“When we talked to the communities about their research priorities, climate change wasn’t mentioned a single time” Chris Southcott, ReSDA project leader
In November Yellowknife is a nice fairy-tale winter town, the administrative centre of the North West Territories in Canada’s North, with around 20 000 inhabitants smaller than Rovaniemi. It hosted the first annual ReSDA workshop – a project worth knowing about in the Arctic! It is coordinated by sociology professor Chris Southcott of Lakehead University in Canada.
ReSDA translates as “Resources and Sustainable Development in the Arctic”.
Funded by Canada, it is one of the biggest Arctic Social Sciences projects, running an impressive 7 years between 2011-2017 with 2.5 million core funding, plus additional funding by partners. It includes 51 researchers from 20 universities in 9 countries. The project has a quite simple but tremendously important goal:
to reduce the negative impacts and costs of extractive resource development for Arctic residents, and increase the benefits for them.
From the University of Lapland two partners participate: Florian Stammler with the anthropology research team at the Arctic Centre, and Lassi Heininen from international relations.

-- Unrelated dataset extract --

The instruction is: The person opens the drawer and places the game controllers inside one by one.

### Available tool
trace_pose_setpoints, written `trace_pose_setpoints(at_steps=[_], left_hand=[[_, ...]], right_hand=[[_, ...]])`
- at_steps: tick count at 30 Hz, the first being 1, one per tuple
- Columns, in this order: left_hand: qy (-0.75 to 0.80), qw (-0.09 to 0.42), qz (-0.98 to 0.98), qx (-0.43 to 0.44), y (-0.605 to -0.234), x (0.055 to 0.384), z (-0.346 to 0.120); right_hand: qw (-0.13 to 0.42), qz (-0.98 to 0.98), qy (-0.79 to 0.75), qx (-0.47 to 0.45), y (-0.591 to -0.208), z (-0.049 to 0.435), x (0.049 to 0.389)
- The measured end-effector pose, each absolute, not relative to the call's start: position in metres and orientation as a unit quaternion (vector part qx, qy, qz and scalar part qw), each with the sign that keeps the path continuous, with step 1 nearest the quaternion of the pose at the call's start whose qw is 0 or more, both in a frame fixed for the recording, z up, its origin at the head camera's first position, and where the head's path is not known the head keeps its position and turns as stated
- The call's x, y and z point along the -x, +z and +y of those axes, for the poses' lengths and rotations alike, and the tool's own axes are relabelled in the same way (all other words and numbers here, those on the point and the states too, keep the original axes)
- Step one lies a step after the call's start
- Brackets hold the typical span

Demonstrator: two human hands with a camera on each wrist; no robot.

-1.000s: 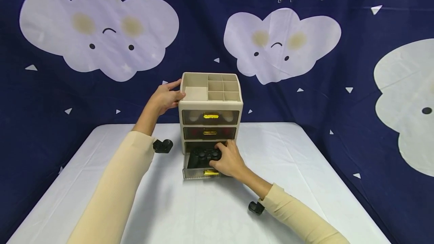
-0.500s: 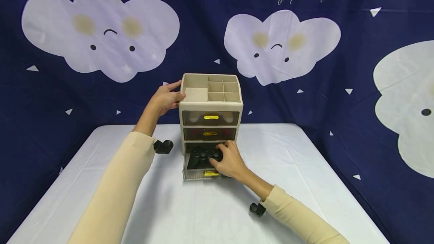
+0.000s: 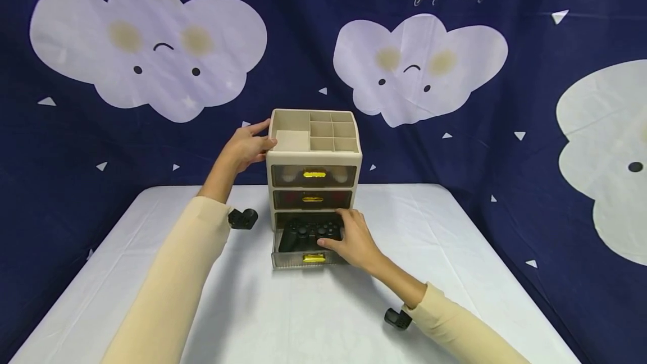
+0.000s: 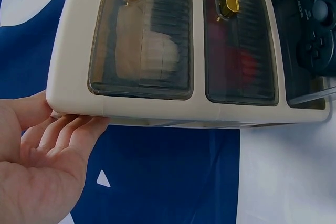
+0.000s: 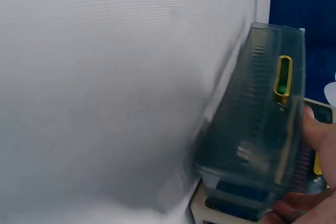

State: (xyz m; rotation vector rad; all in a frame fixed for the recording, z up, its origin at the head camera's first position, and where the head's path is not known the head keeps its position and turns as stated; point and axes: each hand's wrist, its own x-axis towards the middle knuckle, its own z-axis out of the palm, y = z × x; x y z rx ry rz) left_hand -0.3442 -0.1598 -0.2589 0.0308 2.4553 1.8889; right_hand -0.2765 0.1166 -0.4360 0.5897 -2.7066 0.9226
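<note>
A beige desktop drawer organizer (image 3: 314, 158) stands on the table, its bottom drawer (image 3: 290, 260) pulled out. Inside that drawer lies a black game controller (image 3: 303, 235), face up. At the upper left corner, my left hand (image 3: 244, 146) holds the organizer, thumb at the rim and fingers against the side wall; the left wrist view shows this hand (image 4: 52, 156) from the palm side. My right hand (image 3: 356, 240) is at the drawer's right side, thumb and fingers spread beside the controller's right end. The right wrist view catches the clear drawer front (image 5: 252, 114) with part of this hand (image 5: 320, 156).
Two upper drawers (image 3: 313, 199) with gold handles are shut; pale and reddish things show dimly inside. Divided compartments (image 3: 332, 131) form the organizer's top. White cloth covers the table (image 3: 283, 319), and a dark blue cloud-print curtain (image 3: 303, 32) hangs behind.
My right hand has let go of the controller and shifted right, uncovering its right end. The controller stays in the drawer. The left hand has not moved.
</note>
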Motion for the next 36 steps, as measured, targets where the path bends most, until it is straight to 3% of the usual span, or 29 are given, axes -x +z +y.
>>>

The project is very special in many senses. One is that the leaders encourage a great degree of bottom-up openness and emphasize a lot of input by people on the ground. So on a circumpolar base, the idea is that Arctic residents tell us their own ideas about extracting resources on their homeland and reducing the costs as well as capitalising on the benefits. Remarkably, even in Canada the people on the ground did not mention a single time climate change as a research priority, as Chris Southcott mentioned, which is in line of what we found in Russia. The priorities are more towards increasing people’s wellbeing in the Arctic in many different spheres, and how the extractive industrial activity in the Arctic is a threat or an opportunity for this objective.
ReSDA will be built along four different areas, which are
1) sutainable communities
2) sustainable cultures
3) sustainable regions
4) sustainable environments
Within these four spheres, researchers will focus on measuring impacts, analyzing impacts, and dealing with the impacts of the extractive industry in the Arctic.
Given the source of the funding, quite a lot of the project will be focused on the Canadian Arctic. But there is a serious commitment to an integrated international perspective, and participants from Europe, besides us two from Lapland another six partners, are happy to be part of this.